2. The Air Float Satellite Simulator

2.1. Overall Structure Design

The overall structural design of the air float simulator is based on a modular concept, as shown in Figure 1.

The simulator consists of two main parts: the satellite and the air-floated micro thruster system, where the air-floated micro thruster module is located at the bottom with the thrusters, which suspend the simulator on the marble surface and provide translational and rotational motion. The simulated satellite is located at the top and includes components, such as batteries, power control, attitude control, visual image processing, a communication board, and cameras. These components are responsible for the power supply, navigation, guidance, and control of the simulator. The two modules are connected through electrical interfaces.

The configuration of the thrusters is of greater consequence for the development of the control algorithm; therefore, the following is a comprehensive account of the composition of the air float micro thrust system. As illustrated in Figure 2, the system comprises a micro thrust control board, battery, high-pressure gas tank, pressure-reducing valve, gas-filling valve, planar air float bearing, and pipelines. Eight cold gas thrusters are arranged in a symmetrical configuration around the simulator, with two thrusters positioned on either side. Each thruster is capable of generating a thrust force of $100 \mathrm{mN}$ and is able to perform three degrees of freedom in the x, y translation and z rotation.

The micro-thrust control board incorporates a thrust distribution algorithm for apportioning the thrust resolved by the upper controller to the eight thrusters, thereby propelling the simulator in motion; the thrust distribution method is described in Section 3.3. The coordinate system, as shown in Figure 3, includes the body coordinate system $x_{b}o{y}_b$ and inertial coordinate system $xoy$.

Accordingly, the rotation matrix $R_b^c$ of the air float satellite simulator body coordinate system rotated to the inertial coordinate system, can be obtained as follows:

$$R_b^c=\left[\begin{array}{ccc}\cos \left(\theta \right)& -\sin \left(\theta \right)& 0\\ \sin \left(\theta \right)& \cos \left(\theta \right)& 0\\ 0& 0& 1\end{array}\right]$$

(1)

Furthermore, certain components of the air float simulator require additional attention; for example, the satellite battery employs 15 sections of 2.6 Ah capacity 18650 monomer 5 series and 3 parallel compositions, ensuring that the solenoid valves of the air-floated micro thruster system are operational.

Table 1. Parameters of air float simulator.

Parameter Type	Name	Value	Unit
Structure parameter	Quality	11.2	kg
	Moment of inertia	0.1106	kg·m2
	Dimension of envelope	0.3 × 0.3 × 0.5	m
Thruster parameters	Magnitude of thrust	0.1	N
	Thruster moment arm	0.1	m
Battery parameter	Nominal voltage	24	V
	Battery capacity	7.5	Ah

presents the remaining parameters of the air float simulator.
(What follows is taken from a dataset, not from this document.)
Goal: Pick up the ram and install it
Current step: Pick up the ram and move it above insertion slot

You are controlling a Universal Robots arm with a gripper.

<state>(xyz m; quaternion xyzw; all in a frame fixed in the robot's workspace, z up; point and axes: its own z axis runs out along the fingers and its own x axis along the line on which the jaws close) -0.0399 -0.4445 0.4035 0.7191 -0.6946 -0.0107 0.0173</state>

2.2. GNC Software Architecture Design

The software of the air float satellite simulator system is divided into two parts: the onboard guidance, navigation, and control (GNC) software and the ground measurement and control software, which are operated on the simulated satellite and the ground station computers, respectively. The GNC software is primarily used for satellite simulator mission control, generating control commands, and conducting autonomous maneuvers. The ground measurement and control software are mainly used for the uplink of navigation information, the downlink display, and the storage of satellite information. Real-time communication between the satellite and the ground measurement software is facilitated through WIFI; however, due to the use of a column antenna for satellite simulator communication, the electromagnetic wave density in the transverse direction is subject to faster attenuation [34]. This results in an effective communication distance of 10 m for the satellite, which may be insufficient if the satellite moves farther away, potentially leading to communication interruptions.

The structure of the GNC software is shown in Figure 4; the navigation data are processed by the visual image processing module, which can receive absolute navigation data sent by the ground measurement and control station or relative navigation from the visual information of the camera and generates the navigation information for the positional attitude and velocity of the simulator. The guidance and control are deployed in the microprocessor, where the guidance module is employed to receive command data, including mission commands and target information, and to generate a reference trajectory. The control module is utilized to track the reference trajectory. The controller was constructed with the objective of monitoring the reference trajectory and subsequently generating the acceleration and angular acceleration values within the inertial system; subsequently, the signal is transformed into eight nozzle thrusts on the micro-thrust control board.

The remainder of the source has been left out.